Electric power industry aims to spark students' interest

1/18/2011
NEW YORK TIMES

GRANVILLE, Ohio -- Speaking to a classroom of seventh and eighth graders at the middle school in this city near Columbus, Lisa Magnuson shared a popular dictum from the power industry: If Alexander Graham Bell, the inventor of the telephone, could see how his technology had evolved over the last century, how would he react?

"He'd be amazed," offered one student, mentioning that his cell phone can play music, display movies, and send text messages.

And if Thomas Edison, the pioneer of power distribution, were to return?

"He'd probably go, 'Wow, everything is still the same,'" said Ms. Magnuson, the director of marketing for Silver Spring Networks, which produces hardware and software to make the electric grid as smart as the phone network.

To pull off the modernization, Ms. Magnuson and others are trying to persuade this generation of fidgety teenagers to put their creativity to work in the power industry once they graduate.

The federal government and utilities are spending billions to upgrade the electric grid with intelligent digital technology so they can vary a customer's price for power based on the time of day and more seamlessly integrate electricity from a variety of sources such as wind and solar.

The upgrade would give the power generation and distribution network the sort of nervous system it has lacked since Edison conceived it in the late 19th century.

By some estimates, the smart grid could help reduce electricity use by more than 4 percent a year by 2030 and save $20 billion a year for utilities and their customers.

To push along the transformation, educators and government officials, often in partnership with utilities, are drawing up smart-grid curriculums for elementary classrooms, vocational schools, and university laboratories. In addition to educating youngsters about electricity, the goal is to lure some of the technologically inclined away from Silicon Valley.

"How will the smart grid change your life or your future career?" students are asked in one of the six lessons that Silver Spring Networks, based in California, helped to develop and which were part of a pilot program this month in Ohio and in Oakland, Calif. "Write a journal entry in which you imagine how life or work will change after the smart grid is ready to go."
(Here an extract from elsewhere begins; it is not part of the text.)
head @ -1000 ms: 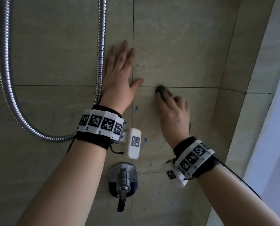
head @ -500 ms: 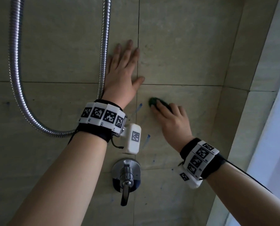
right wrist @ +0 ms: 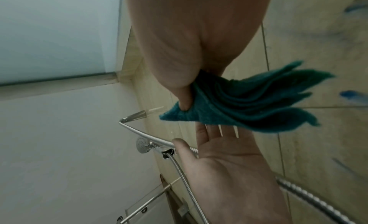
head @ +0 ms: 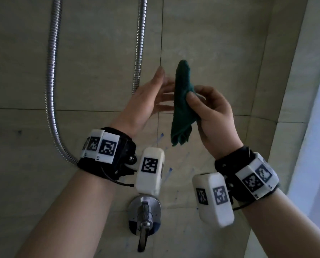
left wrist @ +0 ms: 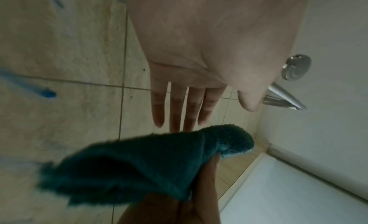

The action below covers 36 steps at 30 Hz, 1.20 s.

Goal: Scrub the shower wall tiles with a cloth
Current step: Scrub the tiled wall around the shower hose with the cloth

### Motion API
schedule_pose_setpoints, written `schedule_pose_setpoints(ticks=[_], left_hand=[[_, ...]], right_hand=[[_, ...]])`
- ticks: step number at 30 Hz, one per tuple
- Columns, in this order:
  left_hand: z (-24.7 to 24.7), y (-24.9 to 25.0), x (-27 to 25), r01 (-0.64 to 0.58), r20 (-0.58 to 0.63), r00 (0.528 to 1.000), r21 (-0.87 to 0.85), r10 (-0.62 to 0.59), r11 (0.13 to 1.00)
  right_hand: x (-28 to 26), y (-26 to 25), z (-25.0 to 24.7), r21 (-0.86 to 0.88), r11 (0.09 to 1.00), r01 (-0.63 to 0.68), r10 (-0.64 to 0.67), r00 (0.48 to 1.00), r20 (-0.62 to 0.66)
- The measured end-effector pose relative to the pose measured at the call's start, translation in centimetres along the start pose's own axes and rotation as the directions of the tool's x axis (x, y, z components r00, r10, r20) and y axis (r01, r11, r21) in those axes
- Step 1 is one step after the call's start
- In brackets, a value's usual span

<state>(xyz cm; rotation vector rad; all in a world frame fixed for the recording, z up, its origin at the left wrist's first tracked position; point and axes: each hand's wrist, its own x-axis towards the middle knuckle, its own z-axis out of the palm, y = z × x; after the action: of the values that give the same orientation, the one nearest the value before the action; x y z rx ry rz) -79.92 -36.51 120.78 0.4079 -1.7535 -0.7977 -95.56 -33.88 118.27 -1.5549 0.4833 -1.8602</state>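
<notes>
Before the tiles (head: 211, 43), right hand (head: 214, 116) pinches cloth (head: 181, 107); left hand (head: 148, 101) fingers (left wrist: 177, 110) straight, apart

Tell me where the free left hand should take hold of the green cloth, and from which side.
Take the upper end of the green cloth, coming from its left side. The right hand pinches the cloth at its middle, so the folded upper tip stands free above the thumb, while the lower layers hang loose. The left hand is open with straight fingers right beside that upper part, so a short reach should do.
</notes>
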Motion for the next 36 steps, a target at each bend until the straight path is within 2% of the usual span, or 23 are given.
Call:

Part of the course work is aimed at preparing young consumers for the arrival of dynamic pricing -- the ability to vary the price of electricity throughout the day, based on overall demand, rather than charge one rate all day, as is the norm now.

Dynamic pricing is an oft-promoted benefit of the smart grid, although it has proved contentious in some of the markets where it has been proposed, particularly among customers at home during the day, when the cost is higher.

In central Ohio, American Electric Power was awarded $75 million in stimulus money last year for a $150 million smart-grid pilot project now in development.

In addition to replacing roughly 110,000 analog electric meters at customers' homes with digital meters that can transmit data to and from the utility in real time, American Electric -- working with Silver Spring Networks and other companies -- will deploy and test a full menu of interconnected grid technologies such as digital management, distribution networks, plug-in hybrid cars, and smart appliances.

To address the shortage of trained workers, utilities have been working through organizations such as the Center for Energy Workforce Development, which concluded in a survey last year that retirements and attrition would cost the energy industry roughly half of its engineers and skilled technicians by 2015.

Jin Wang, an assistant professor of electrical and computer engineering at Ohio State University, said that in the last two decades, many universities had cut back on energy programs.

"It was somehow regarded as an area that does not allow new innovations," said Mr. Wang, who heads his department's integrated curriculum for smart power engineering, which received $2.5 million in stimulus money.

But blackouts, increased demand, new loads from electronics and computers, new power sources such as solar and wind, and the expected adoption of electric vehicles are all presenting new engineering and control challenges, he said.